April 16, 2019

Over 70 USF students and 20 community volunteers will experience the virtual realities of poverty in a unique poverty simulation conducted April 16, at the University of Sioux Falls.

During the simulation, education, nursing and business students will role-play the lives of low-income families. Some are TANF (Temporary Assistance for Needy Families) recipients, some are disabled, and some are senior citizens on Social Security. They have the stressful task of providing for basic necessities and shelter on a limited budget during the course of four 15-minute “weeks.” They interact with human service agencies, grocers, pawnbrokers, bill collectors, job interviewers, police officers and others. 

Across the United States, more than 7 million extremely low income families do not have a place to call home at night and half a million people are living on the street, in shelters or in their cars on any given night.

In Sioux Falls, the Union Gospel Mission on average serves about 70 people each night according to a American Community Survey.
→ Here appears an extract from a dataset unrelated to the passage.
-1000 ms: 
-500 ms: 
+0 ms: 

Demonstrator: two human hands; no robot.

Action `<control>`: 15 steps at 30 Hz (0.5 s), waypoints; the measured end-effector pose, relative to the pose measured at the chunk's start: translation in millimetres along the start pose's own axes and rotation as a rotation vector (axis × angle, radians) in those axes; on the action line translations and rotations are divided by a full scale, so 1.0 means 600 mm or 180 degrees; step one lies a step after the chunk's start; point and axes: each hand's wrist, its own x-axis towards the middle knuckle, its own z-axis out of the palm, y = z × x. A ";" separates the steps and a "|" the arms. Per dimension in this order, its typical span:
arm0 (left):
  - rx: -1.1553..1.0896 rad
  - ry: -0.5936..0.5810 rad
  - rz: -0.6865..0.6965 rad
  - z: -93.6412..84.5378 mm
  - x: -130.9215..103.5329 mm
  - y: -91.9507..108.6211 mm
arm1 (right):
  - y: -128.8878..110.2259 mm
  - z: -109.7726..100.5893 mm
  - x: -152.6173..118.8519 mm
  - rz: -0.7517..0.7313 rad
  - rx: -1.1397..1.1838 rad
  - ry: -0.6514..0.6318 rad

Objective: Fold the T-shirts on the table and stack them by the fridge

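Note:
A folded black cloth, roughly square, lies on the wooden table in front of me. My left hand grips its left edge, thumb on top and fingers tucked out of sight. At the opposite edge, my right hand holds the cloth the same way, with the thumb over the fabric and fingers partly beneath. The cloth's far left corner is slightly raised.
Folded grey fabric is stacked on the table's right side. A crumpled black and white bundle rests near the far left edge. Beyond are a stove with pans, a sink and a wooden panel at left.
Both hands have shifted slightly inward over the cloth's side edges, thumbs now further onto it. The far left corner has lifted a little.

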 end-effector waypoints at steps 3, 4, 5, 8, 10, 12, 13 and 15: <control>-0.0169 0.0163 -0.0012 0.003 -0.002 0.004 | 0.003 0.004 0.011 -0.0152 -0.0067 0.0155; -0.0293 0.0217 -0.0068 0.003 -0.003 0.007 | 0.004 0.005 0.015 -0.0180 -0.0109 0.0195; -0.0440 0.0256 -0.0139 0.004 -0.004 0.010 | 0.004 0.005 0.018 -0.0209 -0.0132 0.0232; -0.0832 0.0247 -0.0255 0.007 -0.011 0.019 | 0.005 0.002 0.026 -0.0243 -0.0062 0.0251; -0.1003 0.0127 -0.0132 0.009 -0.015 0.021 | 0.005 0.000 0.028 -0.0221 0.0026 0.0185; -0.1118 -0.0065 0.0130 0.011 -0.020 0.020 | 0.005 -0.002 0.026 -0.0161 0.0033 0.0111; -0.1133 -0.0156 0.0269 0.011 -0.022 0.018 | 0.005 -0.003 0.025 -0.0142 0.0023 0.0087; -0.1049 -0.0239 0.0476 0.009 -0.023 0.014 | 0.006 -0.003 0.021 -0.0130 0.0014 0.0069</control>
The Union Gospel Mission is just one of three locations to provide shelter in Sioux Falls. Additionally, in the first quarter of the 2017 school year, the Sioux Falls School District had already identified 438 students as being homeless and the Banquet had handed out 5,700 backpacks of school supplies to area students.
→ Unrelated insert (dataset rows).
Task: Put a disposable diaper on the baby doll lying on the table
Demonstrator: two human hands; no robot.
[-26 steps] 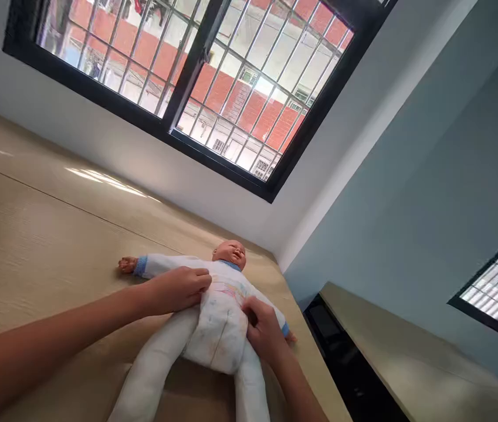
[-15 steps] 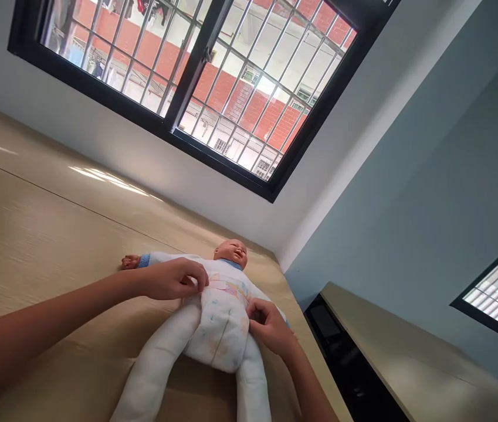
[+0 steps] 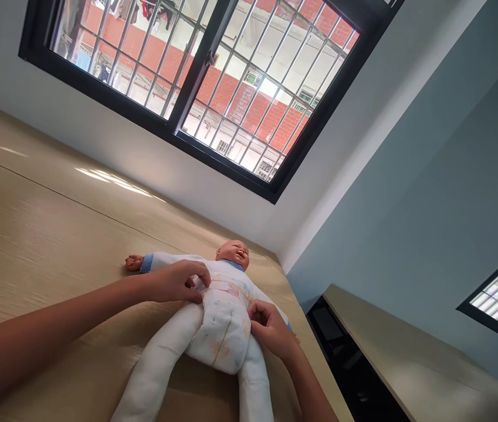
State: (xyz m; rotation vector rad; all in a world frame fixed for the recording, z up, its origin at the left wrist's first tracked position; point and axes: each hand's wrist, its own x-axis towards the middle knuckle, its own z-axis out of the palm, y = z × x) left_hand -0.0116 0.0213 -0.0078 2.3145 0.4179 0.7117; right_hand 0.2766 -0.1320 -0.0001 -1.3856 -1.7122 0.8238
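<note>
A baby doll [image 3: 233, 254] in a white top with blue cuffs and collar lies on its back on a wooden tabletop [image 3: 55, 246]. Its white cloth legs point toward me. Around its hips is a white diaper [image 3: 222, 334] with faint coloured prints and a printed band at the waist. My left hand [image 3: 182, 281] is at the waist on the left, thumb and fingers curled on the diaper's side edge. On the opposite side, my right hand [image 3: 270, 325] pinches the diaper's edge near the hip; its fingertips are partly hidden.
A barred window [image 3: 249, 99] with a dark frame is in the wall beyond the table. To the right, past the table's edge, stands a second wooden surface [image 3: 389, 340] with a dark open side. Sunlight streaks the tabletop near the wall.
My left thumb has moved down a little, widening the space between it and the index finger. My right hand stays at the diaper's side. The view has shifted slightly.
</note>
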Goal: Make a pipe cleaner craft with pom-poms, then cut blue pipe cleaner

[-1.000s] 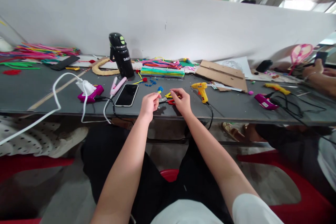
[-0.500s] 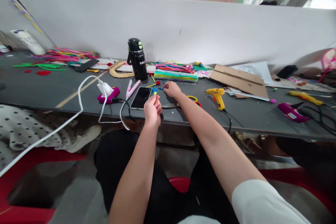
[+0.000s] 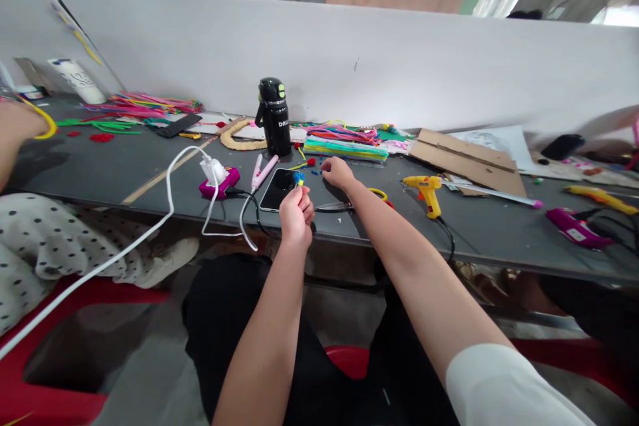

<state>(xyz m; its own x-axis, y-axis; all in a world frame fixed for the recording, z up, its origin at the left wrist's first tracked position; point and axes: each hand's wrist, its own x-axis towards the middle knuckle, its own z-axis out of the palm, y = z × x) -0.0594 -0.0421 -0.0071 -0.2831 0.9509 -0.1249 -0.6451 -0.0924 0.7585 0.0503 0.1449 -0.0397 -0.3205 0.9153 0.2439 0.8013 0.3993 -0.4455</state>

"For our education students, understanding the struggles families in poverty have to go through in order to simply survive and provide for their basic needs gives our future teachers the empathy necessary to teach the whole child emotionally, physically, mentally, and academically,” said Lisa Riddle, assistant professor of education at USF.  

Although play money is used, the simulation is not a game. It enables students to look at poverty from a variety of angles and then to recognize and discuss the potential for change within their local communities.  

"Understanding the struggles and frustrations of poverty provides our future nurses the opportunity to appreciate the realities and choices that persons living in poverty face every day, promoting empathy to look further into the aspects of healthcare that might be beyond one's control, such as proper nutrition, regular medical checkups or even the ability to carry out the healthcare team's recommendation," said Jill Pitz, assistant professor of nursing at USF.

The poverty simulation will be on April 16 from 12:30-3:30 p.m. in the Stewart Center. This year marks the third year the event has been held on campus, and 2019 holds the highest participation rate to date.